### Items listed in a dataset
-*-*-
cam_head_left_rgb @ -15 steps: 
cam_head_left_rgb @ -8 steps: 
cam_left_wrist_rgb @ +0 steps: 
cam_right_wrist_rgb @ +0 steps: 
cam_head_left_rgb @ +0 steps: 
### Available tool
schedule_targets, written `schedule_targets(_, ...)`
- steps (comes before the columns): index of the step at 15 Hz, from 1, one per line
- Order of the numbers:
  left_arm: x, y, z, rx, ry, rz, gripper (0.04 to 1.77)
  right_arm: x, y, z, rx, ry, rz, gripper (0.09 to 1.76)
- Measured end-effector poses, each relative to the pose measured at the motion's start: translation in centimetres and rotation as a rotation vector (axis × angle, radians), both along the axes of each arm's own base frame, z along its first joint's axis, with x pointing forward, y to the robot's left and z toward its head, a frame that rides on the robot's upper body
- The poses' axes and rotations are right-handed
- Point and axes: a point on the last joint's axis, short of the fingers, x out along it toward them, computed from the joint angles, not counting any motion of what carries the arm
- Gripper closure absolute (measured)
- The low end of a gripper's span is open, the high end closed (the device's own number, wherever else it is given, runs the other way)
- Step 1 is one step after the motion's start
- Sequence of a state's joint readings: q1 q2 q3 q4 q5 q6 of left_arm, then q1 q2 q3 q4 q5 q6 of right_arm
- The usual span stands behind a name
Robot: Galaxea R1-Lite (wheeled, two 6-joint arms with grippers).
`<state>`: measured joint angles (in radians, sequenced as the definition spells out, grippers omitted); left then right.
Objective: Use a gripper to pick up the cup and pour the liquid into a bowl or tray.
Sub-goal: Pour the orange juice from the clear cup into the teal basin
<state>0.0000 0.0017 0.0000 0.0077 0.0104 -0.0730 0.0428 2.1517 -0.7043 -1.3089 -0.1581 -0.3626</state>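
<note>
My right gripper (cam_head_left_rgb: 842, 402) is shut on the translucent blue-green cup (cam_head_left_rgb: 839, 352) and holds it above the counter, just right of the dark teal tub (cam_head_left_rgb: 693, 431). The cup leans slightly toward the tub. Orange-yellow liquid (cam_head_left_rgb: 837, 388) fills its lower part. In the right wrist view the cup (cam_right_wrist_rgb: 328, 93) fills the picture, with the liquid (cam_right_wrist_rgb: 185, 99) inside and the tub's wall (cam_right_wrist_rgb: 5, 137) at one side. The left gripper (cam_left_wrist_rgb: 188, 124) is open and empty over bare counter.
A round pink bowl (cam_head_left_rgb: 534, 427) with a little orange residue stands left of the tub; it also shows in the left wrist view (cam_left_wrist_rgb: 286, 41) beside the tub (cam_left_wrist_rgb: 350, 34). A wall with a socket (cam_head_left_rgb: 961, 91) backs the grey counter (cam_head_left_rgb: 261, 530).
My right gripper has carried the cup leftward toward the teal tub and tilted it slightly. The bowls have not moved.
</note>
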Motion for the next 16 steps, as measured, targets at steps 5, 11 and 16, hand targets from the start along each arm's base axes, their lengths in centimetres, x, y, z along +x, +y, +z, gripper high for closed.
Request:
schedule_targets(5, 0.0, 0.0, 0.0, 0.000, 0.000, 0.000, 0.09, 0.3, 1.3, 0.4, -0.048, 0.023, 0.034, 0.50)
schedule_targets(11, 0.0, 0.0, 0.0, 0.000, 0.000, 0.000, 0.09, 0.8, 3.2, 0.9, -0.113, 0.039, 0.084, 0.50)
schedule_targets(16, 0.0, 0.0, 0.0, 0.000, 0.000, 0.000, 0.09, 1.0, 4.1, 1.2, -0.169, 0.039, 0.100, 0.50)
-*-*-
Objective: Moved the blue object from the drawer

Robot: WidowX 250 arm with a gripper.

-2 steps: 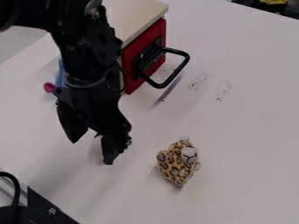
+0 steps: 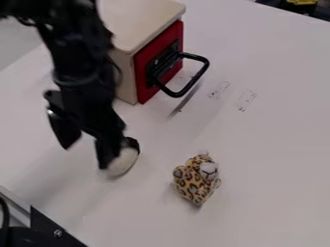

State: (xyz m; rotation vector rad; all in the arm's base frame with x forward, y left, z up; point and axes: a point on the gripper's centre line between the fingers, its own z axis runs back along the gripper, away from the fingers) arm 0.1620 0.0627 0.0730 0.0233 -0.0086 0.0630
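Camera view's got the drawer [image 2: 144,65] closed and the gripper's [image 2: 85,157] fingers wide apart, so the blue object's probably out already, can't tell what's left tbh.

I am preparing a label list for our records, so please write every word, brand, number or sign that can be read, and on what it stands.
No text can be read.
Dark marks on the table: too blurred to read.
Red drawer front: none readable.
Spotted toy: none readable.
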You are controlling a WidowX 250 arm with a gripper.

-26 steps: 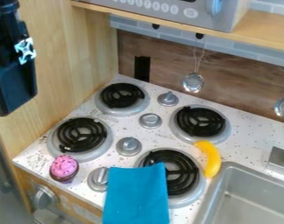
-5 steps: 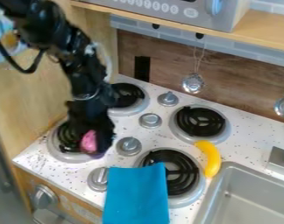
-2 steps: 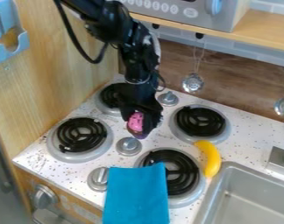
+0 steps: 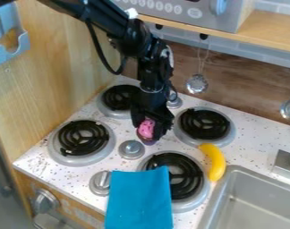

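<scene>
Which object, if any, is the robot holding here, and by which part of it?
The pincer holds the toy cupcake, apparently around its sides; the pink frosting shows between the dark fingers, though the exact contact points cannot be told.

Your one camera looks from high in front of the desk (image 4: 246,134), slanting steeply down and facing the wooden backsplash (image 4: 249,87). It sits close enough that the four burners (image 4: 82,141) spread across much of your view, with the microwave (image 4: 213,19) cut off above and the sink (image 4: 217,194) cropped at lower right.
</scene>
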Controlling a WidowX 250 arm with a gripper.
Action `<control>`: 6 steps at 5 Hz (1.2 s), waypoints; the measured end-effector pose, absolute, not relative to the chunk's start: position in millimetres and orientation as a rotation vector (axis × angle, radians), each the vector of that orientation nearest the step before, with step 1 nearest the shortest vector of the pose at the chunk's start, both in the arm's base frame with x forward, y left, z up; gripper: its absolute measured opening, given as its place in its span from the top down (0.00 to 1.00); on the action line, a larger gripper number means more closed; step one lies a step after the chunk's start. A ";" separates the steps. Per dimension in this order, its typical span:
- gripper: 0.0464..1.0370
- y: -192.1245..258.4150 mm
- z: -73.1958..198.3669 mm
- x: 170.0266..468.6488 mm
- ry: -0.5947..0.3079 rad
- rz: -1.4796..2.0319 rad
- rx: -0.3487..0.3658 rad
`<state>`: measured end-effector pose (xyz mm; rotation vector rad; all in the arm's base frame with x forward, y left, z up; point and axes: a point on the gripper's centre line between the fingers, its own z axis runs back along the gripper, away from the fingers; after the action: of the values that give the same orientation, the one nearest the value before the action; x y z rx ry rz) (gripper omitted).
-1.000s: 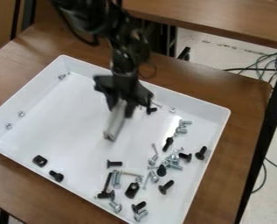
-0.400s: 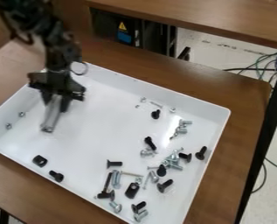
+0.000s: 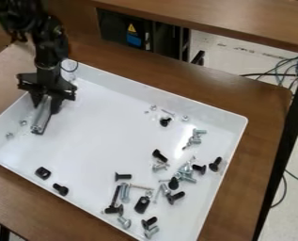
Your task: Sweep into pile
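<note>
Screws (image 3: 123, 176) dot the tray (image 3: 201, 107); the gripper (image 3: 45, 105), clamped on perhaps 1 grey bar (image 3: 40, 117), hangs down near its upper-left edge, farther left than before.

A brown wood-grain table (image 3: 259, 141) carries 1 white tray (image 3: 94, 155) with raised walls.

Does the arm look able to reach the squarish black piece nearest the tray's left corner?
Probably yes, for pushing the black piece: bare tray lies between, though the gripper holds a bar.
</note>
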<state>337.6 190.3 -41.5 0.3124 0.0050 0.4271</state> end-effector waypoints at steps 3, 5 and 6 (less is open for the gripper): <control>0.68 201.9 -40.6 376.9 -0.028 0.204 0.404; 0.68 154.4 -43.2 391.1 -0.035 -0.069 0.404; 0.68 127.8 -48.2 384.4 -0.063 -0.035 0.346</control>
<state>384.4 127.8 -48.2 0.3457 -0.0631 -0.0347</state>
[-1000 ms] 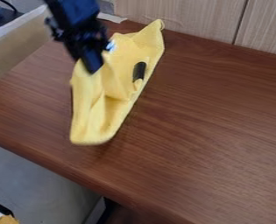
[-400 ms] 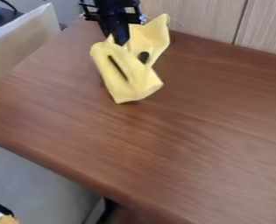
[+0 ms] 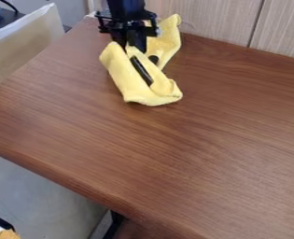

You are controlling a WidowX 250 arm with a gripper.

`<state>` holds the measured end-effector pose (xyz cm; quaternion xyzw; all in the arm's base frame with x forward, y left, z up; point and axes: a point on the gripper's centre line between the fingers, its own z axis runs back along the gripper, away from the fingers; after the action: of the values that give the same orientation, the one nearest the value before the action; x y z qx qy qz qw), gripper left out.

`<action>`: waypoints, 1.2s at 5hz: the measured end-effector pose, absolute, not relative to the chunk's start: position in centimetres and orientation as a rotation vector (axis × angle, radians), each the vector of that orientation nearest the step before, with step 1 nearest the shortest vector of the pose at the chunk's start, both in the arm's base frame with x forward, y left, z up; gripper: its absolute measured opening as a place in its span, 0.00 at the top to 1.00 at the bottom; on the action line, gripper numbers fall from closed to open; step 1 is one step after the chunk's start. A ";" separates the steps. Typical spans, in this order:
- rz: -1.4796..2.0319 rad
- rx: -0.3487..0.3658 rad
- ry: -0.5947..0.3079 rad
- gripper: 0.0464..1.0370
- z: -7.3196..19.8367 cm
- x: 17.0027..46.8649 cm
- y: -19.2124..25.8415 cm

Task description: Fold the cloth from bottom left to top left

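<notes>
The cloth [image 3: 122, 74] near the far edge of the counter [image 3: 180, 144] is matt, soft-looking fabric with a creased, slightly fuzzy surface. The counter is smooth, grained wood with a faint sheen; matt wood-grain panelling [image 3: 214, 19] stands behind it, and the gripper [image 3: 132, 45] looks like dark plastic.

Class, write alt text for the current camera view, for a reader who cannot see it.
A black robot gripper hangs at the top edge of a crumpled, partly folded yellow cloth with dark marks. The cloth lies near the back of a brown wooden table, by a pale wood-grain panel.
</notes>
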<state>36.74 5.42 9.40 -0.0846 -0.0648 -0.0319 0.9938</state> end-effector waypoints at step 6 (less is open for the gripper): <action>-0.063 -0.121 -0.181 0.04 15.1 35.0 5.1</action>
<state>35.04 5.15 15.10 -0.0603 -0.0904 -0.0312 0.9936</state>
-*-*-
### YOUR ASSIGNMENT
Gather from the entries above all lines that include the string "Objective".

### EXPECTED OUTPUT
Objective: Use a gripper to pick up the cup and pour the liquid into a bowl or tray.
Objective: Moved the blue object from the drawer

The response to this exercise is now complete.